■ **Required action**
Say how many of the lines below contain the word "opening"; nothing else belongs in the answer.

###

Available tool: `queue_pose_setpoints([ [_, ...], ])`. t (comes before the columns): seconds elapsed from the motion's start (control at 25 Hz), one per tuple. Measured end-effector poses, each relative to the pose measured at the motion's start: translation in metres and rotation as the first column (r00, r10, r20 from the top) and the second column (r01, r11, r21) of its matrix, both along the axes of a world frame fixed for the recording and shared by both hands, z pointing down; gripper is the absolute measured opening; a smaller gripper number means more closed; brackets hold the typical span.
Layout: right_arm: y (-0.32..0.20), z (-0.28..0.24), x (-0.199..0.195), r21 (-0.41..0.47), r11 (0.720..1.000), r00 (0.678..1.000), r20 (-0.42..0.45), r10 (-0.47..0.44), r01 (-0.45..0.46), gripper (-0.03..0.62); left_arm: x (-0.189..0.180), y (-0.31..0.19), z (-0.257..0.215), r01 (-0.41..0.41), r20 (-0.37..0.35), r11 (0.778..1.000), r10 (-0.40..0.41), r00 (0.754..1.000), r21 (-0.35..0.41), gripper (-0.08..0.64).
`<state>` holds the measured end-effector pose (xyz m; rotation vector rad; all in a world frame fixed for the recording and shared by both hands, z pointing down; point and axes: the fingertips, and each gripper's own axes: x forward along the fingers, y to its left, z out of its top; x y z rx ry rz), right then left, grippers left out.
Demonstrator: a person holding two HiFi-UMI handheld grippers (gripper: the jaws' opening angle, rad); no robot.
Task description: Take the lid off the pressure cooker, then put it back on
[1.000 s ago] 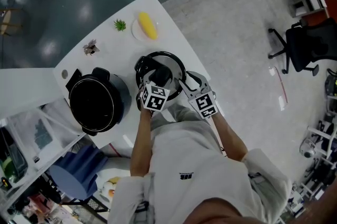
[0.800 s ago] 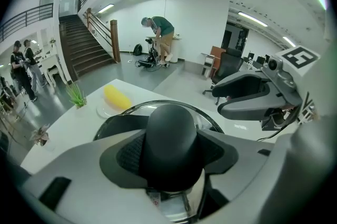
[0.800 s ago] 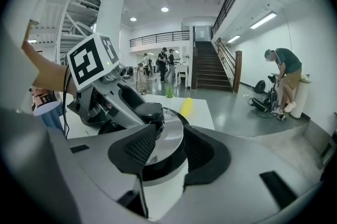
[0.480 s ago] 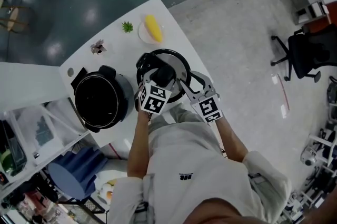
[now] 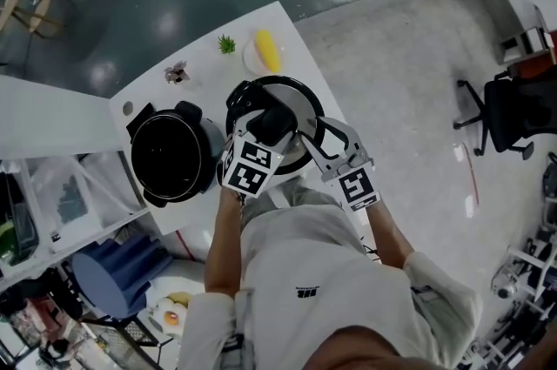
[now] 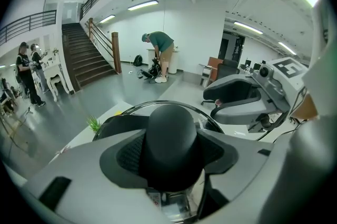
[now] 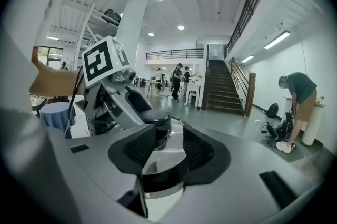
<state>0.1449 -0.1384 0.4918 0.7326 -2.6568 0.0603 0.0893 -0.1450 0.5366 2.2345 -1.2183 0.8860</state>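
The pressure cooker's steel lid (image 5: 291, 103) hangs in the air over the white table (image 5: 209, 68), held from two sides. My left gripper (image 5: 268, 129) is shut on the lid's black knob (image 5: 272, 121); in the left gripper view that knob (image 6: 171, 138) fills the gap between the pads. My right gripper (image 5: 306, 137) is shut on the lid's near rim, and in the right gripper view the steel edge (image 7: 160, 157) sits between its pads. The open black cooker pot (image 5: 171, 156) stands on the table to the lid's left.
At the table's far end lie a plate with a yellow corn cob (image 5: 267, 52), a small green plant (image 5: 226, 43) and a dried sprig (image 5: 177, 72). A blue stool (image 5: 109, 277) stands near left, an office chair (image 5: 513, 111) at right. People stand far off (image 6: 158, 54).
Both grippers have risen together with the lid, which now looks larger and closer to the head camera. The pot has stayed in place on the table.
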Motion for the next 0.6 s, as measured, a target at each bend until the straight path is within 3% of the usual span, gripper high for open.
queue_pose_setpoints([
  [0.36,0.003,-0.038,-0.032,0.129,0.990,0.998,0.029,-0.059,0.055,0.166,-0.031,0.008,-0.047,-0.006,0.000,1.000,0.006,1.000,0.030,0.287],
  [0.6,0.018,-0.058,-0.066,0.155,0.987,0.998,0.038,-0.047,0.041,0.166,-0.061,0.020,-0.070,-0.048,-0.009,0.998,0.049,0.999,0.049,0.287],
])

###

■ **Answer to this problem**
2